It's when you froth up, not milk, but half and half for your latte. Yup, that pasty, heavy cream shit. I'm talking about one sicko drink here people. The venti size is 20 fluid ounces. The latte in that size, I think now, I could be wrong, is three shots of espresso. It might be four, but I don't think so. Now, remember that a shot is one ounce.

This drink is three ounces coffee and seventeen ounces half and half. That's like four coffee mugs full of that shit. Ugh.

I still can't believe she drank that. It made me friggin sick. Gnarly. It comes out like a milk shake.

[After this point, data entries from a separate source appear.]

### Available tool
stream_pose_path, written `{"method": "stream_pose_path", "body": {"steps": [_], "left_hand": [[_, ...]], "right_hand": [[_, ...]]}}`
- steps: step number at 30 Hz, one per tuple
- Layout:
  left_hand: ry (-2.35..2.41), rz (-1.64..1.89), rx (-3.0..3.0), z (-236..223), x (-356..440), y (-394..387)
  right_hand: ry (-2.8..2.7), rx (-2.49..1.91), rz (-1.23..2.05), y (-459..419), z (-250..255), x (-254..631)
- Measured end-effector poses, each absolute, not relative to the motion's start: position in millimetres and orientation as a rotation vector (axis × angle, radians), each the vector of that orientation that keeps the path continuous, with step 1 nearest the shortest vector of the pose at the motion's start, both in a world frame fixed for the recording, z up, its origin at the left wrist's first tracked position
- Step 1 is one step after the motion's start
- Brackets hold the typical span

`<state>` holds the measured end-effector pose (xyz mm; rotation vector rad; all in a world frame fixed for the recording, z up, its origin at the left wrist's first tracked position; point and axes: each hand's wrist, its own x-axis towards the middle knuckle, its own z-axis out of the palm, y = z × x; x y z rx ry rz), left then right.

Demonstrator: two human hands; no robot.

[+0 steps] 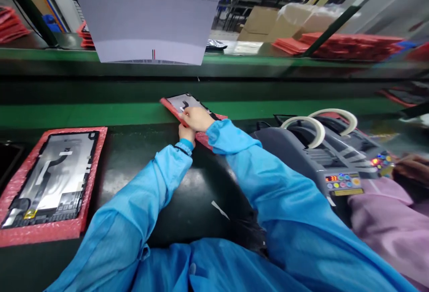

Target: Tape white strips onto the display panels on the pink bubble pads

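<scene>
At the back of the dark worktop, a tablet screen panel (186, 100) lies tilted on red bubble wrap (172, 109), its silver back and black flex cable facing up. My left hand (187, 134) is closed around the near edge of the panel and wrap. Over the panel, my right hand (198, 119) has its fingers pinched together close to the cable; whatever they hold is too small to make out. A second tablet panel (63, 171), silver side up with a cable and yellow tape, rests on its own red bubble wrap (43, 237) to the left.
Two grey tape dispensers (284, 149) with white tape rolls (317, 133) stand at the right. Beside them is a co-worker's pink sleeve (385, 207). A white strip (220, 210) lies before me. Red bubble-wrap stacks (351, 47) sit on the shelf behind a white hanging panel (150, 19).
</scene>
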<state>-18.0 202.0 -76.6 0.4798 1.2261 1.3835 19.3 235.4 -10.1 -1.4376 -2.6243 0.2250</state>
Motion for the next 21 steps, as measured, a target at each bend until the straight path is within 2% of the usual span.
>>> {"method": "stream_pose_path", "body": {"steps": [6,8,10,11,15,21], "left_hand": [[1.342,1.525,0.296,-68,-56,173],[1.266,1.491,0.32,-65,-67,143],[1.159,1.413,0.385,-62,-73,109],[1.107,1.362,0.422,-61,-75,92],[1.094,1.197,0.518,-58,-85,39],[1.762,0.985,0.901,-59,-118,4]], "right_hand": [[-2.044,-1.866,0.445,241,6,71],[-1.843,-1.884,0.855,227,-3,86],[-1.583,-1.724,1.305,203,-17,93],[-1.451,-1.639,1.428,189,-25,95],[-1.241,-1.512,1.44,133,-38,110],[-1.183,-1.376,1.421,69,-28,138]]}}
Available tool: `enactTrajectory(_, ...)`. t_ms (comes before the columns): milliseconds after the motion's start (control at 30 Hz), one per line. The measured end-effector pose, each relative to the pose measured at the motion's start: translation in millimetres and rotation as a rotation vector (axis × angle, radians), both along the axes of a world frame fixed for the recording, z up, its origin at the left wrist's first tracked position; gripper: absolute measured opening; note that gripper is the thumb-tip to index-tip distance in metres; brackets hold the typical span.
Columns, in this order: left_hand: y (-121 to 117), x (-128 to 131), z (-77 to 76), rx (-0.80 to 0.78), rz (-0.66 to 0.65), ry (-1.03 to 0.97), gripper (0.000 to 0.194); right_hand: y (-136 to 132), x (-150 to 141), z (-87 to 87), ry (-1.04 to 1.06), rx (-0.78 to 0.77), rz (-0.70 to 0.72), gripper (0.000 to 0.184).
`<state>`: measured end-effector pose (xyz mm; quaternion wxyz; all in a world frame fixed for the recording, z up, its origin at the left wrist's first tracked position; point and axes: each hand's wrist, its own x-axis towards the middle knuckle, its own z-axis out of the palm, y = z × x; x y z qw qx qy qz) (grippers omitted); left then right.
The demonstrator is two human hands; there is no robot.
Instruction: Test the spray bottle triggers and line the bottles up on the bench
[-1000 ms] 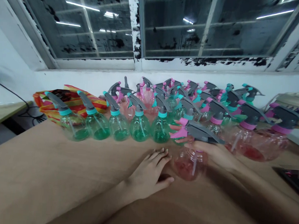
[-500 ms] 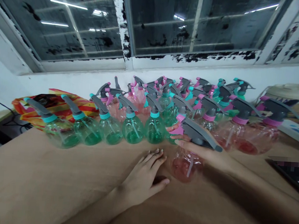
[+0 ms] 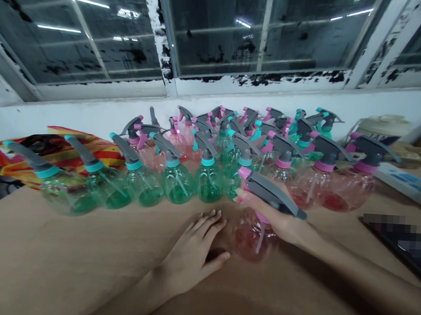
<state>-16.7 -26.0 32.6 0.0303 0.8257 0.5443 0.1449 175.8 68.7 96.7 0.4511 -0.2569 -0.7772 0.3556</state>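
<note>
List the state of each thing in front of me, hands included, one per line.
Left hand: open, palm down on light-brown table.
Translucent pink plastic spray bottle: held, roughly upright, spray head on.
Right hand: closed around that bottle's neck.
Translucent green plastic spray bottles, front row: standing, spray heads on.
Red, orange and yellow bag: crumpled.
Flat black device: lying on the table, screen unreadable.
White-framed glass window: dark, frame blotched black.
</note>
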Motion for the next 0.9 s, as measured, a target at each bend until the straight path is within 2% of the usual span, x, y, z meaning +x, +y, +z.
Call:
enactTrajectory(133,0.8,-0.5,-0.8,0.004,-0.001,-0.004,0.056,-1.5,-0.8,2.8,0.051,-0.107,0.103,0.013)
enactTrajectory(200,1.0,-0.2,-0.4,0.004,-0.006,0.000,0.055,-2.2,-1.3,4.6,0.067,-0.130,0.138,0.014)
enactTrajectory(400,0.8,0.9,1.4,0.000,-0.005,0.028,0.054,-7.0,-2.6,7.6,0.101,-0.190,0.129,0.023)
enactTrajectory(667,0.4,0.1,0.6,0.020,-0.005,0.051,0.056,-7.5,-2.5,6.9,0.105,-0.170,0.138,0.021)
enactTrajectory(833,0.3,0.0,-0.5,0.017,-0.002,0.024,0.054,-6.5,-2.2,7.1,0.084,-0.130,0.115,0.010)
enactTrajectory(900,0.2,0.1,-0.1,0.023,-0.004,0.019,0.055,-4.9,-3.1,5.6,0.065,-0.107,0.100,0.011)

Someone tell me just what in the hell is wrong with a regular cup of coffee? Or, at least order one of the fifty drinks we have on the menu. Everyone wants to customize their beverage in some way. No wip (cream) extra wip, hazelnut syrup, blah, blah, blah. It just goes on and on. No one orders off the menu.

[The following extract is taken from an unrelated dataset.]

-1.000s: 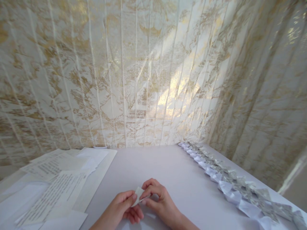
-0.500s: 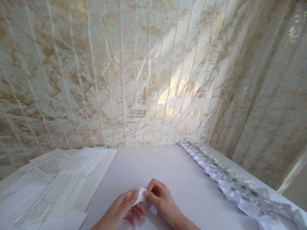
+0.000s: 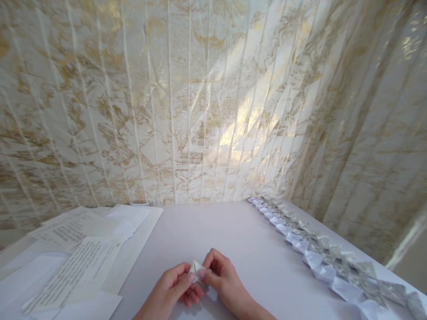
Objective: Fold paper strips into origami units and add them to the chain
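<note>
A small folded piece of white paper (image 3: 195,269) is held up between both hands, low in the middle of the view. It comes to a point at the top, and a crease runs down its face. My left hand (image 3: 176,284) pinches its left side between thumb and forefinger, with the other fingers curled beneath. On its right side, the thumb and forefinger of my right hand (image 3: 220,273) are closed on the paper. The fingertips cover its lower part and edges.
On the left lies a spread stack of paper sheets (image 3: 80,266), some printed with text. Rows of folded paper pieces (image 3: 320,266), white and newsprint grey, line the right side of the white table (image 3: 200,226). A gold-patterned curtain (image 3: 187,111) hangs behind.
The paper has been turned and folded from a flat strip into a pointed shape. My right fingers have shifted from its top edge to its right side; my left thumb has moved lower.
</note>
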### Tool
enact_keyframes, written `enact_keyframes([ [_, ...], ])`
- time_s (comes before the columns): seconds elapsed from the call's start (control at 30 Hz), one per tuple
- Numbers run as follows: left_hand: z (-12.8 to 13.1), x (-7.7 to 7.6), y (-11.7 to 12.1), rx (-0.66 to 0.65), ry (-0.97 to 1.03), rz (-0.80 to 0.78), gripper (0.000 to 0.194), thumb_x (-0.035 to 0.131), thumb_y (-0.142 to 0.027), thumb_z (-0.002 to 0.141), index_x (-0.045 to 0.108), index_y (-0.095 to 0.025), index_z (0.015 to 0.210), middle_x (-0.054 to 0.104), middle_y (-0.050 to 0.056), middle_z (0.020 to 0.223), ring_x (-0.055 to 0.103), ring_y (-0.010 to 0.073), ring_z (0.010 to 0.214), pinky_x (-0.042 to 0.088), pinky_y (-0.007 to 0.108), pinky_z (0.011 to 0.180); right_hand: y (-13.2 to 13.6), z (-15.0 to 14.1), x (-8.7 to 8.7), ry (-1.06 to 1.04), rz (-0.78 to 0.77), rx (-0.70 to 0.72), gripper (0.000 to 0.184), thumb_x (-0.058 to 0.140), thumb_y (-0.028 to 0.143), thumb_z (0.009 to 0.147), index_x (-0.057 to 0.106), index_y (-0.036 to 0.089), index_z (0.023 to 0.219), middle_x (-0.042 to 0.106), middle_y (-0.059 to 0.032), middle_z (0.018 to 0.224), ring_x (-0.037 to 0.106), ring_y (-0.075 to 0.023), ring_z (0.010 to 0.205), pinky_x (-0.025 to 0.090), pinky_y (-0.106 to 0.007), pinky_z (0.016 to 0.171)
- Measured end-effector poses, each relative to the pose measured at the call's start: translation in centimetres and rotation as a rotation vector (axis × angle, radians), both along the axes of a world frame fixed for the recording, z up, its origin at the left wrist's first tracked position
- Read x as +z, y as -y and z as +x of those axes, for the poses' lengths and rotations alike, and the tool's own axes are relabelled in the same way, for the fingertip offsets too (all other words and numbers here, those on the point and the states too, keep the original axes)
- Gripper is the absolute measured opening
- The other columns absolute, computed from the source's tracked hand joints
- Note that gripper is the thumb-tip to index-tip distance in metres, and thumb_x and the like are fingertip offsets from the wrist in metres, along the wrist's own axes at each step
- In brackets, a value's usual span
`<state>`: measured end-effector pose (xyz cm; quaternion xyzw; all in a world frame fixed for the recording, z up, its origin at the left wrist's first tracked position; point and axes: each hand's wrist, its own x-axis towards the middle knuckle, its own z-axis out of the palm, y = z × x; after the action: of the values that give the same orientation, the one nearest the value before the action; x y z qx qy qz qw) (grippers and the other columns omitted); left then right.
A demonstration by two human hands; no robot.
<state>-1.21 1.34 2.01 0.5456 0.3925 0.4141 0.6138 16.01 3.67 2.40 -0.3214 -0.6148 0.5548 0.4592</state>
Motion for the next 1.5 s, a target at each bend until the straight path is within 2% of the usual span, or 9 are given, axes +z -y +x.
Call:
enact_keyframes([
  [0.23,0.5,0.5,0.3,0.049,-0.016,0.005,0.053,0.064,-0.068,0.074,0.062,-0.015,0.079,0.073,0.005,0.069,0.063,0.0143,0.06,0.045,0.025,0.058,0.1,-0.2,-0.2,-0.14,-0.053,0.066,0.04,0.076,0.047,0.075,0.049,0.02,0.09,0.047,0.0082,0.063,0.039,-0.0092,0.055,0.026,-0.023,0.054],
  [0.47,0.7,-0.1,0.4,0.067,-0.035,-0.011,0.056,0.063,-0.073,0.069,0.058,-0.017,0.072,0.069,0.002,0.059,0.059,0.0124,0.051,0.043,0.023,0.053,0.3,-0.2,0.0,0.016,0.045,0.056,0.033,0.068,0.046,0.083,0.051,0.019,0.093,0.047,0.0084,0.061,0.042,-0.0097,0.056,0.03,-0.023,0.056],
  [0.63,0.4,-0.6,0.3,0.033,-0.029,0.03,0.051,0.059,-0.067,0.078,0.059,-0.017,0.075,0.069,0.002,0.06,0.06,0.0119,0.053,0.044,0.022,0.054,0.6,-0.1,0.2,0.083,0.011,0.168,0.041,0.06,0.053,0.087,0.048,0.019,0.105,0.048,0.0102,0.055,0.041,-0.0088,0.045,0.03,-0.021,0.046],
  [0.9,0.5,-0.7,0.0,-0.04,0.038,0.072,0.042,0.066,-0.057,0.08,0.058,-0.016,0.08,0.071,0.004,0.067,0.059,0.0106,0.053,0.045,0.021,0.053,0.5,-0.4,0.2,-0.033,-0.047,0.252,0.044,0.062,0.053,0.087,0.048,0.017,0.107,0.051,0.0087,0.053,0.042,-0.0086,0.045,0.031,-0.02,0.046],
  [1.03,0.4,-0.5,-0.2,-0.044,0.081,0.036,0.042,0.067,-0.057,0.078,0.06,-0.015,0.078,0.072,0.006,0.067,0.06,0.0115,0.054,0.046,0.022,0.054,0.5,-0.2,0.3,-0.073,-0.038,0.302,0.041,0.06,0.052,0.09,0.05,0.016,0.108,0.051,0.0075,0.057,0.044,-0.0092,0.051,0.034,-0.022,0.053],
  [1.13,0.1,-0.4,-0.2,-0.051,0.087,0.03,0.042,0.066,-0.057,0.079,0.062,-0.015,0.079,0.073,0.008,0.07,0.06,0.0116,0.054,0.045,0.023,0.054,0.4,0.0,0.6,-0.091,-0.031,0.307,0.039,0.06,0.051,0.09,0.052,0.017,0.109,0.053,0.0064,0.061,0.046,-0.0092,0.055,0.036,-0.023,0.058],
  [1.3,-0.3,-0.9,-0.4,-0.078,0.088,0.018,0.043,0.064,-0.057,0.081,0.062,-0.014,0.081,0.074,0.009,0.072,0.062,0.0126,0.056,0.045,0.024,0.056,0.1,0.1,0.4,-0.092,-0.064,0.319,0.04,0.061,0.05,0.089,0.054,0.017,0.11,0.054,0.0062,0.058,0.046,-0.0096,0.05,0.036,-0.023,0.053],
  [1.43,-0.4,-1.1,-0.6,-0.06,0.1,0.03,0.041,0.064,-0.056,0.081,0.062,-0.015,0.081,0.072,0.006,0.07,0.062,0.0135,0.06,0.045,0.024,0.059,-0.2,0.0,0.0,-0.104,-0.059,0.268,0.042,0.062,0.051,0.087,0.059,0.016,0.109,0.052,0.0064,0.055,0.043,-0.0093,0.048,0.034,-0.022,0.051],
  [1.5,-0.4,-0.9,-0.6,-0.044,0.112,0.055,0.04,0.067,-0.055,0.079,0.063,-0.016,0.087,0.071,0.003,0.072,0.062,0.0137,0.065,0.044,0.024,0.062,-0.2,0.0,0.0,-0.112,-0.053,0.219,0.044,0.062,0.052,0.087,0.06,0.015,0.111,0.051,0.0064,0.055,0.043,-0.0094,0.049,0.034,-0.022,0.052],
])
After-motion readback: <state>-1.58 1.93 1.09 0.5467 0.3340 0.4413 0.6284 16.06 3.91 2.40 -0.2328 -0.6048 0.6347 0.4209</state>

Many of these drinks turn out to be ridiculously redundant. Like, today I guy asked for a "double shot grande wip mocha." Let me break this down for ya. A grande mocha already has two shots and whip cream. It's standard, and it's right there on the menu board all laid out for ya. Just say, "mocha" and you're in there buddy.

The first time someone asked for a "double shot", I replied, do you want me to double the amount of expresso in the drink, or do you want two shots total. It seems most people are scared of four shots. I'm not. Drink it, dude. Stop being a pussy.

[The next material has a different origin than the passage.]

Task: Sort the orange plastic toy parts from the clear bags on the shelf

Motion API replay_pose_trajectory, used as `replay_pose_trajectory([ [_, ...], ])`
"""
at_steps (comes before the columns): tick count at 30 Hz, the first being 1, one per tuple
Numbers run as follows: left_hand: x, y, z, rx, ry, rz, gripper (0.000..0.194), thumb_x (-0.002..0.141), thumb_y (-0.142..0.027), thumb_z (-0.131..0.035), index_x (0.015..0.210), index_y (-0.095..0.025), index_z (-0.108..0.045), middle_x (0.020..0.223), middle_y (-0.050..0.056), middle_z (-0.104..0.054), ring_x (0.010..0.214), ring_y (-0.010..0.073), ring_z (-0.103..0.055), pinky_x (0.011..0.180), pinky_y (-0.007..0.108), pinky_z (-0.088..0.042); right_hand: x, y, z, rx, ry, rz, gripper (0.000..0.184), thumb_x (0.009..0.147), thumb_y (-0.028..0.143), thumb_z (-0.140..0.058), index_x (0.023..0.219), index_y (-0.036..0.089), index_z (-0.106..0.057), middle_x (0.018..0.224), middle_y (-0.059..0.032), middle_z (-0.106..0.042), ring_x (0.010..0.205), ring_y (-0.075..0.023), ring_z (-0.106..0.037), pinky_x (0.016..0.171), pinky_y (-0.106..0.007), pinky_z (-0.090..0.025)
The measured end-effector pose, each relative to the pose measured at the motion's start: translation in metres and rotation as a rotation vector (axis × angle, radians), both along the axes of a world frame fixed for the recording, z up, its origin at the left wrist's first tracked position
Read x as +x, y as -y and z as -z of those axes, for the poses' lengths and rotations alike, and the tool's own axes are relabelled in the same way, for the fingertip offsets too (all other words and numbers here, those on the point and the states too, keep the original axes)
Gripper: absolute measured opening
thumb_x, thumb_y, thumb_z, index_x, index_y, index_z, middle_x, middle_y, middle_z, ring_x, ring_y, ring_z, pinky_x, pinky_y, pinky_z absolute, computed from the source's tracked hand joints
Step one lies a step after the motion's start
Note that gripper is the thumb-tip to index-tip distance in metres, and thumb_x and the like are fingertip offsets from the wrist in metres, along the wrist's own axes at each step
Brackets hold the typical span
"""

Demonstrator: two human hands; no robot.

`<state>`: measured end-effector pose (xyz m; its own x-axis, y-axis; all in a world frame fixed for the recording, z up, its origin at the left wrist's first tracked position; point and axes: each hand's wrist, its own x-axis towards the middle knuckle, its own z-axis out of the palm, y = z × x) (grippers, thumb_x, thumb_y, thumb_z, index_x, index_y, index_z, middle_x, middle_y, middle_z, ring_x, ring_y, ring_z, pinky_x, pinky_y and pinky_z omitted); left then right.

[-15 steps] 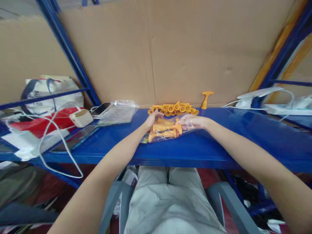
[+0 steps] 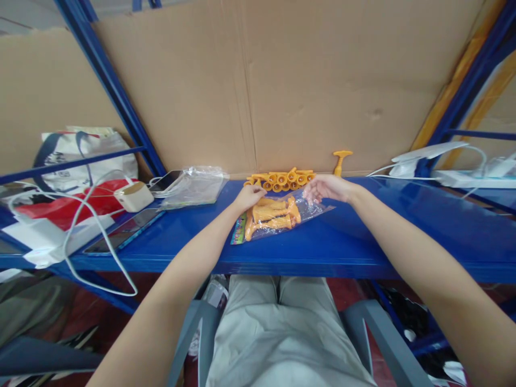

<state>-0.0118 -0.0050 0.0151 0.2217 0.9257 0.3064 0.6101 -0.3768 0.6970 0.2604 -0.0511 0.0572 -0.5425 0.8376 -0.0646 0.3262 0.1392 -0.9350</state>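
Observation:
A clear plastic bag [image 2: 314, 210] with a colourful printed strip at its left end lies on the blue tabletop, holding several orange T-shaped plastic pieces [image 2: 271, 213]. My left hand [image 2: 249, 198] is closed at the bag's upper left edge, fingertips together; what they pinch, if anything, is hidden. At the bag's right end, my right hand [image 2: 328, 188] has curled fingers with clear film at the fingertips. Behind both hands is a stacked pile of matching orange pieces [image 2: 282, 179], their hollow round ends facing me. One more orange T-shaped piece [image 2: 339, 163] stands upright right of the pile.
Flat clear bags [image 2: 195, 188] and a phone [image 2: 168, 181] lie to the left. Further left are a tablet-like device [image 2: 124, 231], a white charger [image 2: 134, 195] and looping cables. A power strip [image 2: 475, 178] is at right. Cardboard [image 2: 322, 80] walls the back.
My right hand has shifted slightly right and up from the pieces to the bag's end. The bag has flattened and its printed strip shows more. My left hand has turned, fingertips drawn together.

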Motion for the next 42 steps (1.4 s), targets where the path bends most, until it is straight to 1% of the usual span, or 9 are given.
replay_pose_trajectory([
  [3, 0.000, 0.002, -0.002, 0.023, -0.059, -0.034, 0.020, 0.081, -0.025, -0.059, 0.077, -0.015, -0.076, 0.080, 0.006, -0.074, 0.083, 0.0201, -0.068, 0.082, 0.030, -0.051, 0.003, 0.006, -0.008, 0.000, -0.008, -0.061, 0.043, 0.087, 0.050, -0.056, 0.075, 0.012, -0.070, 0.079, -0.0123, -0.073, 0.070, -0.0153, -0.062, 0.063, -0.026, -0.048],
  [8, 0.001, 0.009, -0.009, 0.088, -0.158, -0.087, 0.019, 0.080, -0.022, -0.060, 0.072, -0.017, -0.076, 0.075, 0.005, -0.073, 0.085, 0.0213, -0.069, 0.080, 0.026, -0.050, 0.002, 0.011, -0.008, 0.186, 0.133, -0.058, 0.019, 0.071, 0.035, -0.076, 0.074, 0.016, -0.074, 0.083, -0.0068, -0.073, 0.080, -0.0160, -0.064, 0.077, -0.028, -0.049],
  [15, 0.004, 0.028, -0.024, -0.103, -0.183, -0.085, 0.027, 0.089, -0.025, -0.053, 0.076, -0.015, -0.075, 0.036, -0.003, -0.050, 0.044, 0.0144, -0.058, 0.059, 0.022, -0.048, 0.015, -0.016, 0.005, 0.523, 0.350, 0.328, 0.015, 0.079, 0.026, -0.065, 0.068, 0.016, -0.070, 0.075, -0.0052, -0.072, 0.076, -0.0178, -0.066, 0.073, -0.028, -0.050],
  [20, 0.013, 0.032, -0.020, -0.122, -0.109, -0.030, 0.020, 0.089, -0.018, -0.054, 0.080, -0.014, -0.071, 0.048, -0.002, -0.059, 0.046, 0.0105, -0.055, 0.053, 0.020, -0.044, 0.019, -0.020, 0.004, 0.686, 0.608, 0.663, 0.017, 0.083, 0.029, -0.062, 0.081, 0.015, -0.072, 0.086, -0.0100, -0.074, 0.087, -0.0219, -0.068, 0.078, -0.030, -0.050],
  [23, 0.020, 0.027, -0.015, -0.150, -0.048, 0.023, 0.016, 0.087, -0.015, -0.055, 0.083, -0.014, -0.070, 0.068, 0.002, -0.069, 0.060, 0.0103, -0.062, 0.057, 0.019, -0.045, 0.023, -0.015, -0.002, 0.550, 0.717, 0.719, 0.037, 0.089, 0.046, -0.057, 0.076, 0.013, -0.070, 0.080, -0.0139, -0.073, 0.082, -0.0249, -0.069, 0.070, -0.030, -0.050],
  [28, 0.031, 0.019, -0.019, -0.269, -0.117, 0.026, 0.017, 0.089, -0.024, -0.056, 0.089, -0.015, -0.070, 0.089, 0.007, -0.075, 0.079, 0.0151, -0.067, 0.055, 0.019, -0.042, 0.027, -0.012, 0.004, 0.103, 0.605, 0.511, 0.053, 0.087, 0.065, -0.055, 0.075, 0.015, -0.069, 0.084, -0.0134, -0.073, 0.069, -0.0190, -0.065, 0.061, -0.029, -0.047],
  [34, 0.046, 0.012, -0.024, -0.355, -0.089, -0.007, 0.022, 0.087, -0.035, -0.061, 0.077, -0.017, -0.069, 0.077, 0.006, -0.074, 0.071, 0.0165, -0.066, 0.056, 0.022, -0.042, 0.022, -0.017, 0.020, -0.068, 0.186, 0.459, 0.024, 0.075, 0.034, -0.079, 0.074, 0.016, -0.063, 0.062, -0.0039, -0.065, 0.056, -0.0117, -0.057, 0.056, -0.024, -0.046],
  [38, 0.047, 0.007, -0.012, -0.257, 0.021, 0.000, 0.032, 0.086, -0.035, -0.064, 0.060, -0.016, -0.063, 0.065, 0.004, -0.068, 0.062, 0.0140, -0.061, 0.055, 0.022, -0.041, 0.018, -0.019, 0.023, -0.124, -0.012, 0.426, 0.023, 0.071, 0.023, -0.083, 0.071, 0.015, -0.061, 0.059, -0.0031, -0.064, 0.053, -0.0112, -0.057, 0.055, -0.024, -0.050],
  [42, 0.042, 0.001, -0.003, -0.232, 0.082, -0.013, 0.033, 0.083, -0.036, -0.070, 0.059, -0.016, -0.059, 0.058, 0.002, -0.061, 0.061, 0.0125, -0.060, 0.051, 0.020, -0.039, 0.011, -0.018, 0.025, -0.106, -0.096, 0.442, 0.024, 0.070, 0.019, -0.084, 0.068, 0.015, -0.060, 0.058, -0.0007, -0.063, 0.053, -0.0102, -0.058, 0.061, -0.024, -0.053],
])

I really almost walked out of there today. But, my job was saved because I got this letter from Big Tex. Fucker threw down the gauntlet.

  From:
Subject:
Now it's just you and I coffee boy. Jake and I almost puked on your news of becoming an employee of Starbucks and Phillip/Morris. We were going to challenge you to dick dipping coffee competion. Now Jake has gone and quit the coffee business. So when you bring your ass down here, we'll have to go couple of rounds and you can bring your Starbucks buddies or borrow a couple from the local Starbucks #69 because I'm pretty quick.
Really though, congratulations on getting a job to feed one of your many vices. Now you can become a legal drug dealer, too.

Remember, that first cup is always free.

=====
Jason

Free? Not at our store buddy. No one rides for free at Starbucks. It's either grass, cash or ass when big jonny's on the job.

And fuck the rest of Starbucks local #69, 70 and 71. All I'm bringing is a big stick and a lunch. This is gonna take us all day.

Or, maybe not.

  From: Bosco Clontarf
Subject: News from the front
Dear Jonny,
Been meaning to send you some stuff as a webpage rather than an email but what the hell. there's just so much great stuff to share that I think immediacy is better than aesthetics. So let's go to the news.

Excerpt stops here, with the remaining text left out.